Will individual participant data (IPD) be shared publicly (including data dictionaries)?

Response - NO

Brief Summary

This randomized controlled trial titled “Comparative study of duration of postoperative analgesia with intrathecal versus subcutaneous dexmedetomidine as an adjuvant to 0.5% hyperbaric bupivacaine in lower limb surgeries” aims to evaluate the effectiveness of two routes of dexmedetomidine administration in prolonging postoperative analgesia. The study will be conducted in the Department of Anaesthesiology, Jubilee Mission Medical College and Research Institute, Thrissur, over a period of 18 months.
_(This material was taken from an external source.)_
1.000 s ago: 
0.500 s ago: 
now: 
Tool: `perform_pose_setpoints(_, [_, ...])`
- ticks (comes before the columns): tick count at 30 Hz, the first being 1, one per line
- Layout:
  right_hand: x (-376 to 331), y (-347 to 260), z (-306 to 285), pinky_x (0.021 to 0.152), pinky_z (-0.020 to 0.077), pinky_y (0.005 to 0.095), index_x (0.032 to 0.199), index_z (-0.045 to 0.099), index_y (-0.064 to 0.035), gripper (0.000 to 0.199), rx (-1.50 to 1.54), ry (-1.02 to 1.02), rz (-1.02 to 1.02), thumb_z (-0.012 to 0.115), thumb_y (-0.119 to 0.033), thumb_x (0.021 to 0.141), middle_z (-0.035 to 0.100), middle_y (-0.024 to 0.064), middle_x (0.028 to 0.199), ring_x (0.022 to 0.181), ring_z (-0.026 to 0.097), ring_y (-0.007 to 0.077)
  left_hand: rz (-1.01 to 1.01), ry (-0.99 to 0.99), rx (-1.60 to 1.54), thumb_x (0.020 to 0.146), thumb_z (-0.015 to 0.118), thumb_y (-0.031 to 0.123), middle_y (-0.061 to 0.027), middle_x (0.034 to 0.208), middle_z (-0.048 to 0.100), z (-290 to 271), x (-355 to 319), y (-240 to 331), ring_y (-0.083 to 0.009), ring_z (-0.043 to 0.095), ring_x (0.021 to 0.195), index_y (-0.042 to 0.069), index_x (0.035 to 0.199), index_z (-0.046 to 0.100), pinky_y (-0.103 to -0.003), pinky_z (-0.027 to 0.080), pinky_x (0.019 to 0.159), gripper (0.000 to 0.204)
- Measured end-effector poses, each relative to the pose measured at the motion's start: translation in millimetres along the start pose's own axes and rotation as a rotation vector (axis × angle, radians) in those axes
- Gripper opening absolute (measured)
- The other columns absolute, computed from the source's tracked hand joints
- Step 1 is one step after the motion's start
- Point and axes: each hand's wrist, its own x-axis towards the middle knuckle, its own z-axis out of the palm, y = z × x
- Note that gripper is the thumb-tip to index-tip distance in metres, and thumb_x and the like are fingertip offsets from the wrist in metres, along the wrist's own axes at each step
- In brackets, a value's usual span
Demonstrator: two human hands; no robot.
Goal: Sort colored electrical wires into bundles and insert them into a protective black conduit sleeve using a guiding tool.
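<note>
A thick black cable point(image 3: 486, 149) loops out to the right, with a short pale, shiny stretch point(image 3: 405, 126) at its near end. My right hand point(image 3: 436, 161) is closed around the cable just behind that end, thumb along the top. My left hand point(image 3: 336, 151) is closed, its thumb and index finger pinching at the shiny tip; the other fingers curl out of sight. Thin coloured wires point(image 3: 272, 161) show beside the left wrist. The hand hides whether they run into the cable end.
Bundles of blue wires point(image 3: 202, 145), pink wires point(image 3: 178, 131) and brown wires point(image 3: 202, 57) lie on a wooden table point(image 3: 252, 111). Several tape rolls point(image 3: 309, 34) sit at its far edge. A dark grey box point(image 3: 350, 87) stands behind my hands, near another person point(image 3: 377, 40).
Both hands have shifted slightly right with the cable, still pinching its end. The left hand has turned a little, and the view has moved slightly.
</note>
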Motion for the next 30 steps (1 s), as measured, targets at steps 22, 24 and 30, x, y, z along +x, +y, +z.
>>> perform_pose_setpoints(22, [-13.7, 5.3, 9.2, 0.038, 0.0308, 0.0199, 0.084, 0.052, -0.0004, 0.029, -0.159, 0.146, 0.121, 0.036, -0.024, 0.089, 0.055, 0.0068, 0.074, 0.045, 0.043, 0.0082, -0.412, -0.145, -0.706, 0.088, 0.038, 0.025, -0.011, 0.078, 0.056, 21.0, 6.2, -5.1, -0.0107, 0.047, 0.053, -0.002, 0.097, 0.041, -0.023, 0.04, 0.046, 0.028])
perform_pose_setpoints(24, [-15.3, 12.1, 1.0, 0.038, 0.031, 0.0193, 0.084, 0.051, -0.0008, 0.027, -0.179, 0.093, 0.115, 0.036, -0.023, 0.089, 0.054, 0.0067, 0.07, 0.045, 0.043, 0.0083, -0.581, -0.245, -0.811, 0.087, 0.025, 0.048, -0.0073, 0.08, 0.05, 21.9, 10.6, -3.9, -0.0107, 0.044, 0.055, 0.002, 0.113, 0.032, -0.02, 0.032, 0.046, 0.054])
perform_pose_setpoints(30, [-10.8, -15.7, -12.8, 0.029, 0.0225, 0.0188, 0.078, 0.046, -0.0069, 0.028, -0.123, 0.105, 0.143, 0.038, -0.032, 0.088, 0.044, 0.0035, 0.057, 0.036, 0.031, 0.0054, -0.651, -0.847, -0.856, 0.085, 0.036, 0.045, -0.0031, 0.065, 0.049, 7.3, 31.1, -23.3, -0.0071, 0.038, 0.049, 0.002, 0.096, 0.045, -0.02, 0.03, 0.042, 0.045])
Thirty adult patients aged 18–60 years, belonging to ASA physical status I or II and scheduled for elective lower limb surgeries under spinal anesthesia, will be enrolled and randomly allocated into two groups of fifteen each using computer-generated randomization. Group A will receive 3 mL of 0.5% hyperbaric bupivacaine with 5 µg intrathecal dexmedetomidine and subcutaneous normal saline, while Group B will receive 3 mL of 0.5% hyperbaric bupivacaine intrathecally and 0.5 µg/kg dexmedetomidine subcutaneously. Both the anesthesiologist and the patient will be blinded to group allocation. The primary outcome of the study will be the duration of postoperative analgesia, measured as the time to first request for rescue analgesia. Secondary outcomes include hemodynamic stability, onset and duration of sensory and motor block, incidence of adverse effects such as bradycardia, hypotension, and nausea, total analgesic requirement within 24 hours, and patient satisfaction scores. Data will be analyzed using SPSS version 24, with results expressed as mean ± standard deviation for continuous variables and percentages for categorical variables. Statistical tests such as the independent t-test and chi-square test will be used, and a p-value less than 0.05 will be considered significant. This study seeks to determine whether subcutaneous dexmedetomidine provides analgesic efficacy comparable to intrathecal administration, potentially offering a simpler and safer alternative route for postoperative pain management following lower limb surgeries.